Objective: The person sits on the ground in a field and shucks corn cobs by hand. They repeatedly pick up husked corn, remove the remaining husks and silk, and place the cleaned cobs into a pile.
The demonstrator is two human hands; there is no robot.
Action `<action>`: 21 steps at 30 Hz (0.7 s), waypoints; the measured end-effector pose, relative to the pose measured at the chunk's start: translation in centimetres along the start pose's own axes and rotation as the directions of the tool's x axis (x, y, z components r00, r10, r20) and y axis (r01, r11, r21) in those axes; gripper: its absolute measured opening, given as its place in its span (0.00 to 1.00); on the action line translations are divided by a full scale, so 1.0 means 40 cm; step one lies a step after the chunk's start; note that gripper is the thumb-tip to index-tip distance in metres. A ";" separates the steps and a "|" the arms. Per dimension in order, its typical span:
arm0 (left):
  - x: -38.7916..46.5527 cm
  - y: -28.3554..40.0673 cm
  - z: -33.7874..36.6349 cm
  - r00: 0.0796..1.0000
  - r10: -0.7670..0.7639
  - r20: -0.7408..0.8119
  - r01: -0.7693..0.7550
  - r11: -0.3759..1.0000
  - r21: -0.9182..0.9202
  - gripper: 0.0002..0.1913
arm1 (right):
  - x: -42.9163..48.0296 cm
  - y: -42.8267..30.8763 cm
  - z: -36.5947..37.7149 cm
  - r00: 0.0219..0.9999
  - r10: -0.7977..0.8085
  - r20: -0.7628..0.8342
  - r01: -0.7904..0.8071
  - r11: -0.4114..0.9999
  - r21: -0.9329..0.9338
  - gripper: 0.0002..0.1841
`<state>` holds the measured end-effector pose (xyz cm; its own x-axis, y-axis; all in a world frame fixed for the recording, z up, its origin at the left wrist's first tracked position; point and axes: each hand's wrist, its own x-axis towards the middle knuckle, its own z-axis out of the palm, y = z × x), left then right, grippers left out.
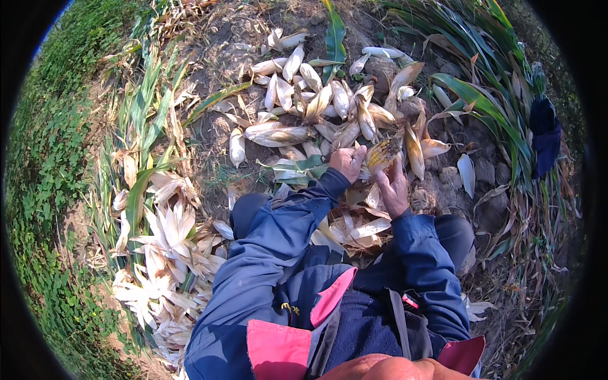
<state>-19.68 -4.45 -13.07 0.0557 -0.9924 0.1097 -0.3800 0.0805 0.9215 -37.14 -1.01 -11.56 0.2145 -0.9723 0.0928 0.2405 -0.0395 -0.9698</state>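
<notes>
A partly bared ear of corn (384, 151) with yellow kernels and a dark, ragged tip is between my two hands. My left hand (348, 164) is closed at its left side, where pale husk shows; the fingers hide most of what they grip. From below and to the right, my right hand (393, 187) holds the ear, thumb and fingers against it. Just beyond lies a heap of ears still in their dry husks (319, 102). Loose stripped husks (363, 230) lie below my hands, between my knees.
Opened husks (166, 242) are piled at my left side, beside green and dry corn stalks (152, 104). More cut stalks (494, 90) lie at the right, with a dark blue cloth (545, 135) on them. Soil clods (484, 171) lie near my right knee. Green plants (47, 180) border the far left.
</notes>
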 end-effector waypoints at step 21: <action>-0.139 0.148 0.000 0.768 0.313 0.559 -0.430 0.898 0.087 0.18 | 0.138 0.058 -0.231 0.778 0.320 -0.541 -0.132 0.925 0.357 0.19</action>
<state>-22.25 1.54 -8.24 -0.5924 -0.7886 0.1648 -0.4459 0.4913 0.7482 -44.15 -8.59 -15.38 -0.2688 -0.8934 -0.3600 0.5319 0.1740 -0.8288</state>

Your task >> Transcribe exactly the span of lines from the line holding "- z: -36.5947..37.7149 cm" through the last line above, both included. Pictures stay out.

Reply to the task >>
  - z: -36.5947..37.7149 cm
  - r00: 0.0219..0.9999
  - r10: -0.7977..0.8085
  - r20: -0.7628..0.8342
  - r01: -0.7904..0.8071
  - r11: -0.4114..0.9999
  - r21: -0.9329..0.9338
  - gripper: 0.0002..0.1841
`<state>` holds the measured end-effector pose (xyz cm; its own x-axis, y-axis; all in a world frame fixed for the recording, z up, its origin at the left wrist's first tracked position; point and axes: each hand's wrist, its own x-axis towards the middle knuckle, its own z-axis out of the palm, y = z × x), left then right, grippers left out.
<state>-19.68 -4.45 -13.07 0.0557 -0.9924 0.1097 -0.3800 0.0805 0.9215 -37.14 -1.01 -11.56 0.2145 -0.9723 0.0928 0.2405 -0.0395 -0.9698</state>
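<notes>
A partly bared ear of corn (384, 151) with yellow kernels and a dark, ragged tip is between my two hands. My left hand (348, 164) is closed at its left side, where pale husk shows; the fingers hide most of what they grip. From below and to the right, my right hand (393, 187) holds the ear, thumb and fingers against it. Just beyond lies a heap of ears still in their dry husks (319, 102). Loose stripped husks (363, 230) lie below my hands, between my knees.
Opened husks (166, 242) are piled at my left side, beside green and dry corn stalks (152, 104). More cut stalks (494, 90) lie at the right, with a dark blue cloth (545, 135) on them. Soil clods (484, 171) lie near my right knee. Green plants (47, 180) border the far left.
</notes>
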 end-effector waypoints at step 21: <action>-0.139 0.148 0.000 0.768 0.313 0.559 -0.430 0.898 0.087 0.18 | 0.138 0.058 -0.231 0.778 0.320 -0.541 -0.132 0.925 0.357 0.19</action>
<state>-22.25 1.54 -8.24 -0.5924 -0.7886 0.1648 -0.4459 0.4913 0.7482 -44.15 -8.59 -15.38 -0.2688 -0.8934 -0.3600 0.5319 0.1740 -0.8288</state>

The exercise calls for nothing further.